I don’t believe I’ve missed reading an issue of Cave Wall since its inception. Editors Rhett Iseman Trull and Jeff Trull never fail to craft a collection that sparks neurons I’ve been neglecting. In the same way that a forgotten aroma can open a memory door into all the senses, a poem can flash and growl and shudder the reader with sudden insight. Circles, ripples, connections. My college English prof taught a whole semester on it: epiphany. Or an even better word (thank you Caren Stuart for this indispensable addition to the lexicon) – the gasp-sigh.
Invocation by Lesley Wheeler appears in Cave Wall Number 16 (Spring 2020). Something here is thirsty . . . something is called to wake up! How much of each of us is mud, condensation? Shall we pause a moment for spore and mire to convene again within us?

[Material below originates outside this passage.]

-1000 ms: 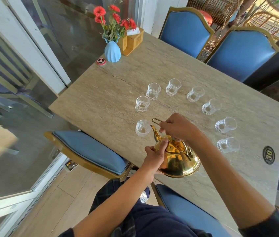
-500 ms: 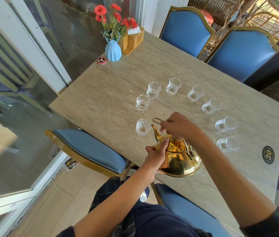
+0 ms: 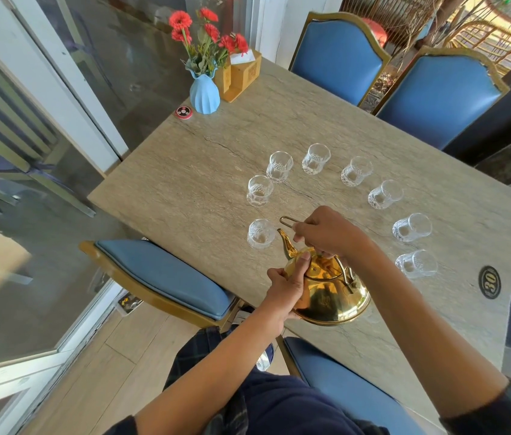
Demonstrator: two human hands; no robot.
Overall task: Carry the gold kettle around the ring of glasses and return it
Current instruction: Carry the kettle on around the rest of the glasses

Worship begins with invocation, a call to the divine presence to enter this place. But since divine mystery comprises the entire universe, every boson and lepton, where can we sojourn where the divine is not? Perhaps practicing invocation we are really calling ourselves. Enter this moment. Reside here. Abide with the mystery. Wake up!
. . . . . .
Invocation
Bottomland: rouse. Sedge, knotweed:
time to rally. You’ve been lost
in thought, ebb and fuming flood,
since the glacier, thin winters
digging for turtles in cold mud.
Valley was tundra. Elk and moose
drank at water’s brink while firs
invented shade. Panthers melted
into the dark, but spore and mire could
convene again. Softness feed us
and eat our footholds away. Something
here is thirst for living’s every
rivulet, hospitable and
treacherous in her oblivion.
Misty divots. Condensation
beads on the throat, where pulses drum.
What kind of god is this? Her name
just a hieroglyph drawn in muck
by a tentative finger. No
answer but a hissing river.
Drowsy spirit, I’m pleading. Take
this blood shed unseasonably,
mineral gift. Be comfort. Be
danger. Of sleep, of trough. Wake up.
Lesley Wheeler, in Cave Wall Number 16, Spring 2020
Lesley Wheeler is a poet, novelist, scholar, and blogger. She is the poetry editor of Shenandoah.
. . . . . .
The following poem appears in Snake Den Ridge: a Bestiary (2008, March Street Press). Linda and I collaborated on the book and her illustration appears below (at the time she agreed to interrupt her many other projects because I promised to dedicate the book to my friend Mike Barnett – I can’t even calculate the hours she spent drawing or the height of the field guides and science books piled beside her on her desk).
Crayfish
Just wiggle this rock
and the stream
hums a whole new flavor –
in the turbulence I taste
last night’s shower
on the Ridge
and this morning’s stirring
of awakened larvae.
Tailflap, legtips,
cuticle,
all of me every moment
strummed by roil and eddy,
random caress
of molecules,
divine order of chaos.
I’ll tell you a secret –
God is deliciousness!,
the constant inconstancy
of current
that reveals my breakfast
or Otter on the prowl,
and just maybe
the passing of a lovely
arthropod I long to meet.
Join me! Immerse yourself,
not in Inadu Creek
but in your own lifestream.
Savor it, sense it as I do
in every part of you.
Bill Griffin, in Snake Den Ridge: a Bestiary (2008, March Street Press)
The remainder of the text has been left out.